Monday, 29 July 2013

Vexatious defendant?

Not sure if there is such a thing, but this really does surprise me now - and sorry that my blog posts are all on the same subject of late - it was too long to post in a comment.

It seems somewhat "brave" to clearly state, and not "without prejudice", how you want to cause the other party as much costs and inconvenience as possible and how you are deliberately refusing to state your actual defence up front!

It is going to be worth £25 court fees for amusement alone.


Mr Kennard,

I have really tried to be patient with you. 

I had hoped:
·         you would file a claim
·         we would request the listing be held in a court near us
·         you would have to travel to weymouth
·         the court in the first session would allow 30 mins
·         you would rock up and present your claim and base it on past success, and your interpretation of regulations
·         the judge would state that given the back ground reading the case would have to be adjourned
·         you would have to travel to Weymouth again
·         you would argue the case again, we would then present a defence.
·         You would loose on one very key fact which you and others over look
·         We get awarded costs. (£275 + VAT an hour for our lawyer)
·         We would ask the judge to challenge previous instances where you have extorted monies from individuals and companies.

We would then go to the online fraud website and submit an overview of what has happened, your self-declared previous successes, point to the verdict of the court and make a complaint

I had hoped this would happened because you incur maximum costs, why, simply because of your approach and conduct during this matter.

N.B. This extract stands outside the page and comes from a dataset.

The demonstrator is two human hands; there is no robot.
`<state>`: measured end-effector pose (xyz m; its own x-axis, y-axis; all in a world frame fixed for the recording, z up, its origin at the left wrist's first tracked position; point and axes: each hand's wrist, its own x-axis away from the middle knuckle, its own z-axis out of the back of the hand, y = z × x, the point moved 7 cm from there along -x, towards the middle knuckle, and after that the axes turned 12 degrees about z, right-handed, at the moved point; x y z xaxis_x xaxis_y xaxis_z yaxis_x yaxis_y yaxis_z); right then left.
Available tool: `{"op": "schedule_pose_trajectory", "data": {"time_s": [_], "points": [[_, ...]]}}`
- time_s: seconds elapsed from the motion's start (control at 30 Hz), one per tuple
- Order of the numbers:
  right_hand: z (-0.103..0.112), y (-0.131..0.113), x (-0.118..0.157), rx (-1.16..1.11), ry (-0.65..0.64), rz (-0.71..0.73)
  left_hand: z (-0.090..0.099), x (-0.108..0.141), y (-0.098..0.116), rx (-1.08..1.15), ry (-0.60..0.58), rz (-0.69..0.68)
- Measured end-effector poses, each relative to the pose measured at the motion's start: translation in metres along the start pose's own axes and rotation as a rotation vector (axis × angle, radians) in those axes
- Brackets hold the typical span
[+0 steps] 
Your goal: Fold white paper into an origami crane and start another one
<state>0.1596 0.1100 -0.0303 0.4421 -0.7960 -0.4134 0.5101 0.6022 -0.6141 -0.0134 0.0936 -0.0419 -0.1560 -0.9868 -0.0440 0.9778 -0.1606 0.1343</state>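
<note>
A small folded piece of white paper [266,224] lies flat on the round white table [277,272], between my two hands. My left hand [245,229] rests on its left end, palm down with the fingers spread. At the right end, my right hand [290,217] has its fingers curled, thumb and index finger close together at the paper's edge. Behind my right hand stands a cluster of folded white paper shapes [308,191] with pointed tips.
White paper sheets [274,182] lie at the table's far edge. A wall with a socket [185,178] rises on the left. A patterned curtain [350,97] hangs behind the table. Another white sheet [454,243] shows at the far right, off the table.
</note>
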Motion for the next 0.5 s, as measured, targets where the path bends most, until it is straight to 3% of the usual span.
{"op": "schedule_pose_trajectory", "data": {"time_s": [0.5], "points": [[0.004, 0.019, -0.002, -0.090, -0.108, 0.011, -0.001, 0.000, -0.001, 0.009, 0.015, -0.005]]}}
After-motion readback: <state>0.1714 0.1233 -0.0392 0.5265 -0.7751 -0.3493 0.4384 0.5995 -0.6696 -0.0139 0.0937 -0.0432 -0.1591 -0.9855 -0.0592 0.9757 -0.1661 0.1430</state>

If you are serious, get qualified representation.  The UK legal system deserves better respect than you give it.  Judges, barristers and lawyers are qualified to consider this matter, you sir do not appear to be.  Whilst I fully support every man’s right to have his day in court, I do believe they have better things to do than have their time wasted addressing, ill-conceived cases. 

If however you would like me to explain the reasons why you do not have a case, cover the costs of my solicitor writing to you and I will happily engage them to do so.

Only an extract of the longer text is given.